- _EXERCISE AIM_
Write out the lines below once more, exactly as they appear. Do not include pictures.

□ □ □

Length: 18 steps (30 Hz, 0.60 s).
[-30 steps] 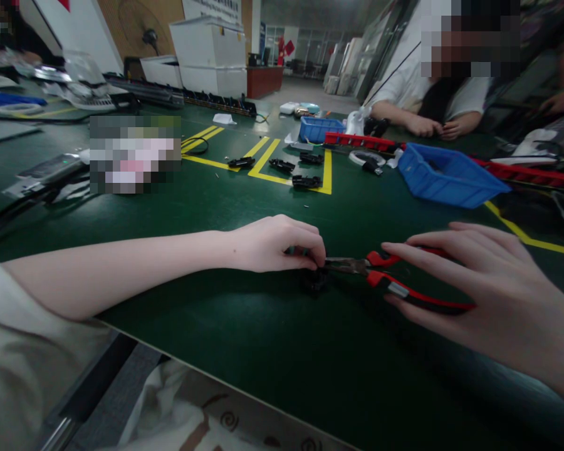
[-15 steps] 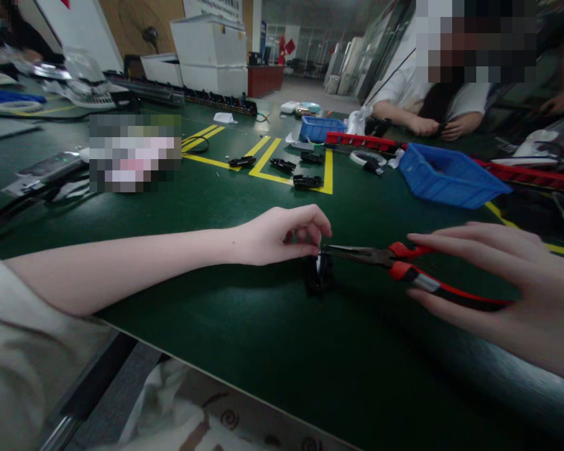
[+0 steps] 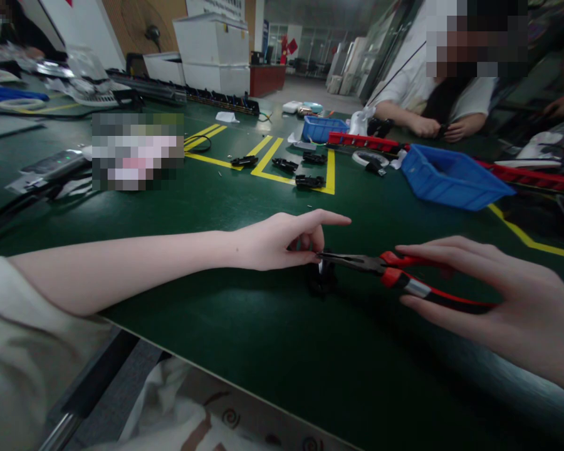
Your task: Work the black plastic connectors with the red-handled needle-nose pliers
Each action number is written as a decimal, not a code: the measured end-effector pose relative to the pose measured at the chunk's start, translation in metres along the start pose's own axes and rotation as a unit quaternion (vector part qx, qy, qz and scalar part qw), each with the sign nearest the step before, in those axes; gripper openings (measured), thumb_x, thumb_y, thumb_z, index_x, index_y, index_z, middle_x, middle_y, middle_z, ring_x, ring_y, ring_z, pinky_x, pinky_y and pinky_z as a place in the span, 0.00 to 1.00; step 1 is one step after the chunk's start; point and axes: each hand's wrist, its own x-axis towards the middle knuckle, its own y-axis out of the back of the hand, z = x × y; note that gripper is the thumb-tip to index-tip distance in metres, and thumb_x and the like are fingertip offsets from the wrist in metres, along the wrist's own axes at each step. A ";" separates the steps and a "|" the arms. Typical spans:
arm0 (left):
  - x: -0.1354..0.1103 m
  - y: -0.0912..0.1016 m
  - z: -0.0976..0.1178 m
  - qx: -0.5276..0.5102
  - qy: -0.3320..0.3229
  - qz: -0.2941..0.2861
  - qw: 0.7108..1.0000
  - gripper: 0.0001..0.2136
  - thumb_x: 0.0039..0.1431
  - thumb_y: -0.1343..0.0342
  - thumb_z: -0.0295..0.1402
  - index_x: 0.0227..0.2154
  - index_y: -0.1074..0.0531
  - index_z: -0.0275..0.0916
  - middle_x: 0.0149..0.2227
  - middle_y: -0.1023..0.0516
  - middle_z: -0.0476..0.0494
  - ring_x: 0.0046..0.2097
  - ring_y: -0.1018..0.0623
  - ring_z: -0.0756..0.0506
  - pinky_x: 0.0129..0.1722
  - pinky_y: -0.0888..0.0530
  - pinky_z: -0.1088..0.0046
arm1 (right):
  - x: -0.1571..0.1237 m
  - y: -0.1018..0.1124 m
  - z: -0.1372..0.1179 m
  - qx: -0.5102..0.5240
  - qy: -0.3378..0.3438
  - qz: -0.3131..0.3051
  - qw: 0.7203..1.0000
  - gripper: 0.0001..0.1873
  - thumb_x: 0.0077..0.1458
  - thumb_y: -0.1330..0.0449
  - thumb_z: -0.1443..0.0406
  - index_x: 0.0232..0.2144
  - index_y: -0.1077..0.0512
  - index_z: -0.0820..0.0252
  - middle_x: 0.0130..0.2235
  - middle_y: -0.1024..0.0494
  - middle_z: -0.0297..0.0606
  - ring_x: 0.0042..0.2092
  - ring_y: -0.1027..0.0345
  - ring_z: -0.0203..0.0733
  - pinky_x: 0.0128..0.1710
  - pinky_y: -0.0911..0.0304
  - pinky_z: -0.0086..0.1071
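My right hand (image 3: 489, 282) grips long-nose pliers (image 3: 407, 275) with red and black handles; their jaws point left and look nearly closed. Their tips meet the fingertips of my left hand (image 3: 296, 241) at the top of a small black part (image 3: 322, 279) with a shiny face. Thumb and bent fingers of my left hand pinch at that part, while the index finger stretches out to the right above the jaws. The fingers partly hide what lies between them and the plier tips.
Several similar black parts (image 3: 310, 181) lie near yellow tape lines on the green table (image 3: 192, 326). A blue bin (image 3: 455, 178) stands at the right, a smaller blue bin (image 3: 324, 128) farther back. Across the table sits a person (image 3: 404, 109) with both hands together. White boxes (image 3: 211, 56) stand behind.
My left index finger has straightened out to the right. The pliers and my right hand have shifted slightly left and their tips are now at my left fingertips.
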 end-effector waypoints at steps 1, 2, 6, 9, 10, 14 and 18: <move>0.000 0.000 0.000 0.004 0.000 -0.003 1.000 0.30 0.64 0.41 0.25 0.67 0.39 0.41 0.40 0.19 0.47 0.38 0.20 0.50 0.39 0.25 0.75 | 0.000 0.000 0.000 -0.001 0.002 0.000 1.000 0.23 0.60 0.36 0.46 0.55 0.24 0.41 0.46 0.17 0.35 0.42 0.21 0.48 0.37 0.28 0.41; 0.000 0.000 0.001 0.008 0.000 -0.006 1.000 0.30 0.64 0.41 0.25 0.68 0.39 0.40 0.40 0.20 0.47 0.37 0.21 0.50 0.39 0.25 0.75 | -0.001 0.000 0.000 -0.006 0.002 0.000 1.000 0.23 0.60 0.37 0.46 0.55 0.24 0.41 0.46 0.17 0.35 0.42 0.21 0.49 0.37 0.28 0.41; 0.000 0.000 0.003 0.009 0.004 -0.022 1.000 0.31 0.64 0.41 0.25 0.68 0.40 0.41 0.41 0.19 0.48 0.37 0.21 0.50 0.39 0.25 0.75 | -0.003 0.003 0.001 -0.032 0.000 0.011 0.999 0.22 0.61 0.38 0.46 0.55 0.26 0.41 0.47 0.18 0.36 0.42 0.21 0.49 0.38 0.28 0.43; -0.001 0.000 0.003 0.009 0.004 -0.026 1.000 0.31 0.64 0.41 0.25 0.69 0.42 0.41 0.41 0.19 0.48 0.38 0.21 0.50 0.39 0.25 0.76 | -0.003 0.005 0.002 -0.036 0.003 0.016 0.999 0.22 0.61 0.38 0.47 0.55 0.25 0.41 0.47 0.18 0.36 0.42 0.22 0.50 0.38 0.29 0.43; -0.001 0.000 0.003 0.012 0.005 -0.025 1.000 0.31 0.64 0.41 0.25 0.69 0.42 0.41 0.41 0.19 0.48 0.37 0.21 0.50 0.39 0.25 0.76 | -0.002 0.004 0.002 -0.035 0.007 0.014 0.999 0.22 0.61 0.38 0.47 0.55 0.25 0.41 0.47 0.18 0.37 0.42 0.22 0.50 0.38 0.29 0.43; -0.001 0.000 0.002 0.022 0.012 -0.028 0.999 0.31 0.65 0.41 0.26 0.69 0.41 0.42 0.41 0.19 0.48 0.38 0.21 0.50 0.40 0.24 0.76 | -0.001 0.001 0.002 -0.031 0.019 0.008 0.999 0.23 0.61 0.38 0.47 0.55 0.25 0.42 0.46 0.18 0.37 0.42 0.21 0.49 0.37 0.29 0.42; -0.001 0.000 0.002 0.025 0.008 -0.031 0.999 0.30 0.66 0.41 0.27 0.69 0.41 0.42 0.41 0.19 0.47 0.37 0.21 0.50 0.40 0.25 0.75 | -0.002 -0.001 0.001 -0.020 0.016 0.002 1.000 0.23 0.61 0.37 0.47 0.56 0.25 0.42 0.47 0.18 0.37 0.42 0.21 0.50 0.37 0.27 0.43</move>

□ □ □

- _RESPONSE FOR THIS EXERCISE_
Length: 18 steps (30 Hz, 0.60 s).
[-30 steps] 
[-15 steps] 
[+0 steps] 
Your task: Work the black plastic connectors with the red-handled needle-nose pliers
Each action number is written as a decimal, not a code: the measured end-effector pose relative to the pose measured at the chunk's start, translation in metres along the start pose's own axes and rotation as a unit quaternion (vector part qx, qy, qz and scalar part qw), each with the sign nearest the step before, in those axes; gripper openings (measured), thumb_x, thumb_y, thumb_z, index_x, index_y, index_z, middle_x, middle_y, middle_z, ring_x, ring_y, ring_z, pinky_x, pinky_y and pinky_z as a place in the span, 0.00 to 1.00; step 1 is one step after the chunk's start; point and axes: each hand's wrist, its own x-axis towards the middle knuckle, its own y-axis out of the back of the hand, z = x × y; note that gripper is the thumb-tip to index-tip distance in metres, and thumb_x and the like are fingertip offsets from the wrist in metres, along the wrist's own axes at each step. A ";" separates the steps and a "|" the arms. Typical spans:
arm0 (left):
  - x: -0.1354..0.1103 m
  - y: -0.0912..0.1016 m
  - z: -0.0976..0.1178 m
  - qx: -0.5276..0.5102
  - qy: -0.3320..0.3229
  - qz: -0.2941..0.2861
  - qw: 0.7108..1.0000
  - gripper: 0.0001..0.2136
  - thumb_x: 0.0039..0.1431
  - thumb_y: -0.1343..0.0342
  - thumb_z: -0.0295..0.1402
  - index_x: 0.0227..0.2154
  - index_y: -0.1074..0.0531
  - index_z: -0.0275..0.0916
  - middle_x: 0.0149..0.2227
  - middle_y: -0.1023..0.0516
  - middle_z: -0.0476..0.0494
  - ring_x: 0.0046..0.2097
  - ring_y: -0.1018..0.0623
  - ring_z: -0.0756..0.0506
  - pinky_x: 0.0129..0.1722
  - pinky_y: -0.0888..0.0530
  - pinky_z: -0.1088..0.0046
arm1 (right):
  - x: -0.1571..0.1237 m
  - y: -0.1018..0.1124 m
  - z: -0.1372..0.1179 m
  - qx: -0.5102..0.5240
  - qy: -0.3378..0.3438
  - qz: -0.3131..0.3051
  - qw: 0.7203..1.0000
  - gripper: 0.0001..0.1873
  - thumb_x: 0.0077..0.1458
  - thumb_y: -0.1330..0.0449
  - thumb_z: -0.1443..0.0406
  - index_x: 0.0232..0.2144
  - index_y: -0.1077..0.0512
  - index_z: -0.0820..0.0252
  - middle_x: 0.0130..0.2235
  - middle_y: -0.1024..0.0494
  - middle_z: -0.0297..0.0606
  - ring_x: 0.0042..0.2092
  - ring_y: -0.1027..0.0345
  - ring_z: -0.0203..0.0733
  - pinky_x: 0.0128..0.1710
  - pinky_y: -0.0911..0.0304
  - pinky_z: -0.0086..0.1071
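My right hand (image 3: 489, 282) grips long-nose pliers (image 3: 407, 275) with red and black handles; their jaws point left and look nearly closed. Their tips meet the fingertips of my left hand (image 3: 296, 241) at the top of a small black part (image 3: 322, 279) with a shiny face. Thumb and bent fingers of my left hand pinch at that part, while the index finger stretches out to the right above the jaws. The fingers partly hide what lies between them and the plier tips.
Several similar black parts (image 3: 310, 181) lie near yellow tape lines on the green table (image 3: 192, 326). A blue bin (image 3: 455, 178) stands at the right, a smaller blue bin (image 3: 324, 128) farther back. Across the table sits a person (image 3: 404, 109) with both hands together. White boxes (image 3: 211, 56) stand behind.
My left index finger has straightened out to the right. The pliers and my right hand have shifted slightly left and their tips are now at my left fingertips.
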 end-effector waypoints at steps 1, 2, 6, 9, 10, 14 and 18: <move>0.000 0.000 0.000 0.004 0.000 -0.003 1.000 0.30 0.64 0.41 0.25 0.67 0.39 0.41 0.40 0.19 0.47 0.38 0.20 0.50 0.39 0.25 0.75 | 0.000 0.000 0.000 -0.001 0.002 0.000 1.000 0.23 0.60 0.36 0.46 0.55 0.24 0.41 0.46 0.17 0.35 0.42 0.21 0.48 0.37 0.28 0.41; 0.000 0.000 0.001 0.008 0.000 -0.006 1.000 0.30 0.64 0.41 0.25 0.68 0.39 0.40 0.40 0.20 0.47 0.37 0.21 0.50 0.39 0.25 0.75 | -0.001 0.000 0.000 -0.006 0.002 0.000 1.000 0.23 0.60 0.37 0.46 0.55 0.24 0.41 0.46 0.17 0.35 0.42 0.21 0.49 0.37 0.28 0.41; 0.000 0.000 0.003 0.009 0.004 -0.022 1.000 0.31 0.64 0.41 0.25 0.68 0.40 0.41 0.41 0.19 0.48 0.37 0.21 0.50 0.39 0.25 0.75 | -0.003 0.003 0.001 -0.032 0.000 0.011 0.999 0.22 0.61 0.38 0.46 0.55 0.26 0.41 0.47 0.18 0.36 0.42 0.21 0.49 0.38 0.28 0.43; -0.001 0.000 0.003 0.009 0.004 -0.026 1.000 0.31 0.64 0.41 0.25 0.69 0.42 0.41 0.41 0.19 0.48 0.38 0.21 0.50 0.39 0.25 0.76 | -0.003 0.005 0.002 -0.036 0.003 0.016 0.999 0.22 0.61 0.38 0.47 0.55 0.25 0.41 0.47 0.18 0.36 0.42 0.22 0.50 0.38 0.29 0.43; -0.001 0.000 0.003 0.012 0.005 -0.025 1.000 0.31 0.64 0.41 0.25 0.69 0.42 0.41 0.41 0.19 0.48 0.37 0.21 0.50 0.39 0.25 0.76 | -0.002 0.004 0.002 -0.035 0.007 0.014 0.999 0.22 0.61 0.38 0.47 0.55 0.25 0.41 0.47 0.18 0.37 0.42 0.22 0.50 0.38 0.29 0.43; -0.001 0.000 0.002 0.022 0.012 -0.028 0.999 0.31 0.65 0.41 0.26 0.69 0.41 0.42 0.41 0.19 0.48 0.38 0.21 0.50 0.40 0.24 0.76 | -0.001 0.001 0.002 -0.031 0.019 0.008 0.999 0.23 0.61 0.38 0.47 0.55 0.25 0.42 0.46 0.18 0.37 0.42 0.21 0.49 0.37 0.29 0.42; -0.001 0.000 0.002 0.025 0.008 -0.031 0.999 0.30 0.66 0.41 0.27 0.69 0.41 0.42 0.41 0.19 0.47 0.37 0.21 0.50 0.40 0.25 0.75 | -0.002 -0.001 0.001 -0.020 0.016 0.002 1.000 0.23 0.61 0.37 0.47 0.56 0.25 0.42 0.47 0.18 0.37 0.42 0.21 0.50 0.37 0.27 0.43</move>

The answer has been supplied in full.